* **TASK INSTRUCTIONS**:
Lines from the beginning of the data through the line containing "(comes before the" are to be copied exactly, with no other line included.
** DATASET SECTION follows **
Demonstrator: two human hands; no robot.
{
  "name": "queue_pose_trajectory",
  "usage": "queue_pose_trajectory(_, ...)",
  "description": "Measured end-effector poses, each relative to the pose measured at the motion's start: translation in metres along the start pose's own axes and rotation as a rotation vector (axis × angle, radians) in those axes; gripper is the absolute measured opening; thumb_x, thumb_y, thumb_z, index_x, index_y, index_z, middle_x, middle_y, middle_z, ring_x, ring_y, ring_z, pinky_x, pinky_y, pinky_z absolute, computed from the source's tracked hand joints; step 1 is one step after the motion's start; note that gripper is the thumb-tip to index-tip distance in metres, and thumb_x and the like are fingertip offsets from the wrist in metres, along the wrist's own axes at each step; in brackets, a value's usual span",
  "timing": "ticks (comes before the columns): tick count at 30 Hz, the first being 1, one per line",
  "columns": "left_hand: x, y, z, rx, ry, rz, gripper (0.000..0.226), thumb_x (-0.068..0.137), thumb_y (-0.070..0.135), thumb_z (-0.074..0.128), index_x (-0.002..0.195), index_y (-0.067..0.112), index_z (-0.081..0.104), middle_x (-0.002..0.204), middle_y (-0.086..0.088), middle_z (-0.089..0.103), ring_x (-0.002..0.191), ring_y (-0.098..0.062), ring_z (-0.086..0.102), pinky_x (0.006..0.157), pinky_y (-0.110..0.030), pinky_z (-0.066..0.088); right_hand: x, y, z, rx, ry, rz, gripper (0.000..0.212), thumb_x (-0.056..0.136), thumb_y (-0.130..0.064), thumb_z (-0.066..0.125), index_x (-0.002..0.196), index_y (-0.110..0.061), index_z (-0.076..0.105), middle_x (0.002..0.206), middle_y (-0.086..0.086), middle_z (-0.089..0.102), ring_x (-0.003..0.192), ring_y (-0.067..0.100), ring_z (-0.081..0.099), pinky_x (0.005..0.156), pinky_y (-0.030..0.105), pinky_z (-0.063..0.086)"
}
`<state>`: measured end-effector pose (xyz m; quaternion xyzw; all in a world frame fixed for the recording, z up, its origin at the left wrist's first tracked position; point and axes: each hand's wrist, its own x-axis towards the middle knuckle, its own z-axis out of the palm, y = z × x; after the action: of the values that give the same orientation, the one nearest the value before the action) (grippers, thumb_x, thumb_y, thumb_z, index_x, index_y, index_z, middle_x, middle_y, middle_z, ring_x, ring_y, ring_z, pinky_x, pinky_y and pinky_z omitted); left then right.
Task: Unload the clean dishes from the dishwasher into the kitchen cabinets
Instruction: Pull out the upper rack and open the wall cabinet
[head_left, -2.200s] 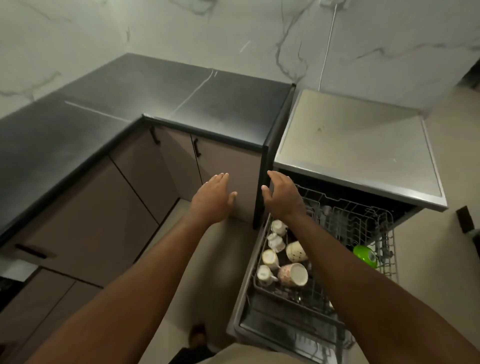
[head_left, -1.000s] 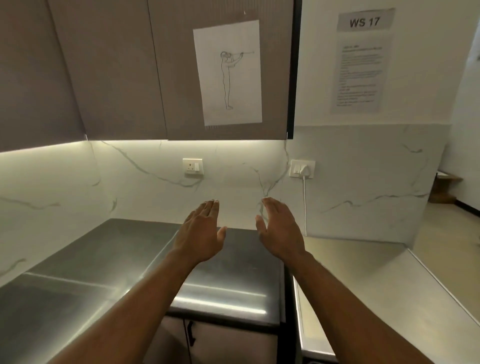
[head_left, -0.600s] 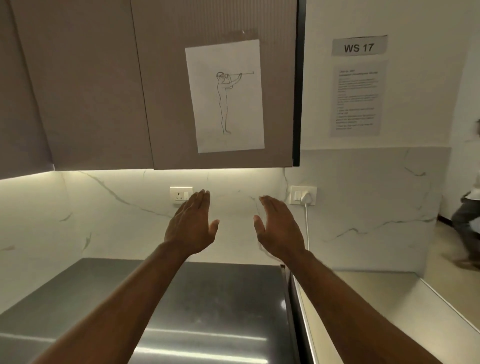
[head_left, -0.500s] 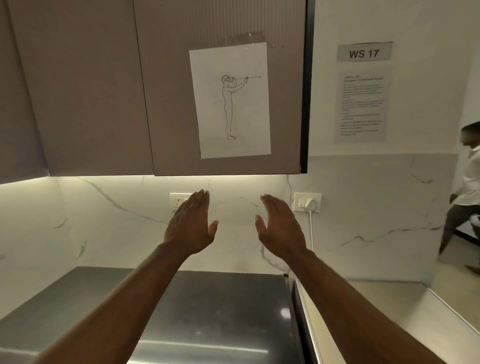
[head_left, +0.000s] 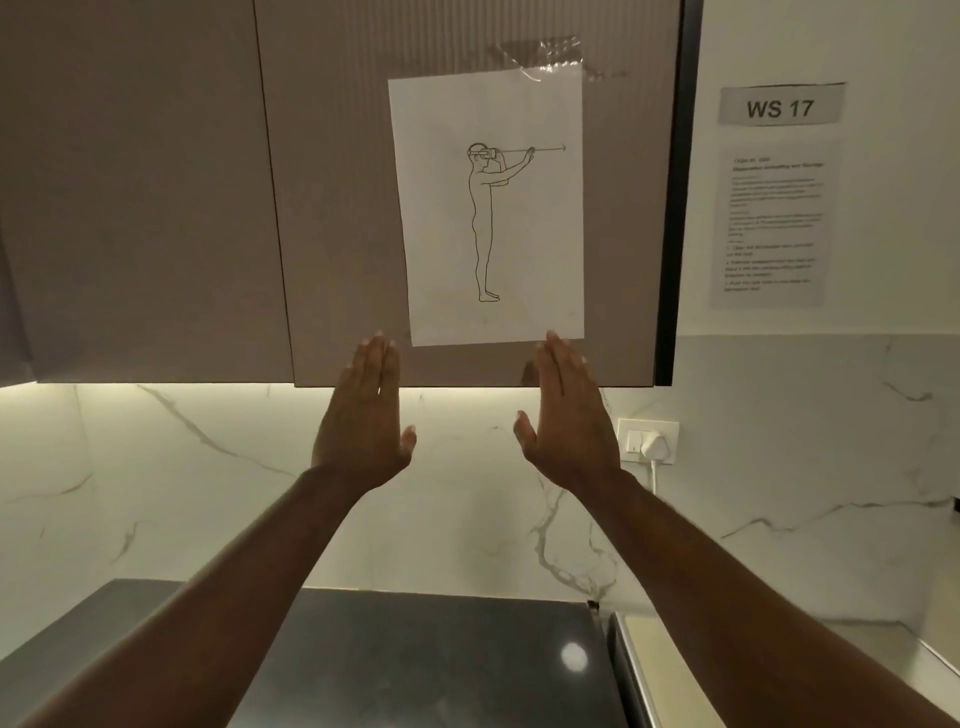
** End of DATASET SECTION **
* **SOLUTION TO THIS TASK**:
Demonstrator: two human hands; no robot.
{
  "name": "queue_pose_trajectory",
  "usage": "queue_pose_trajectory(_, ...)",
  "description": "Measured end-effector poses, each relative to the pose measured at the motion's start: translation in metres along the start pose's own axes and rotation as a rotation vector (axis × angle, radians) in those axes; gripper is the absolute measured opening; thumb_x, thumb_y, thumb_z, index_x, index_y, index_z, middle_x, middle_y, middle_z, ring_x, ring_y, ring_z, pinky_x, pinky_y, pinky_z absolute, computed from the source's tracked hand joints; step 1 is one step after the motion's start; note that gripper is the thumb-tip to index-tip distance in metres, and thumb_x and the like are fingertip offsets from the wrist in metres, along the wrist's own axes at each step; in brackets, a value's usual span",
  "timing": "ticks (comes before the columns): tick count at 30 Hz, the first being 1, one per line",

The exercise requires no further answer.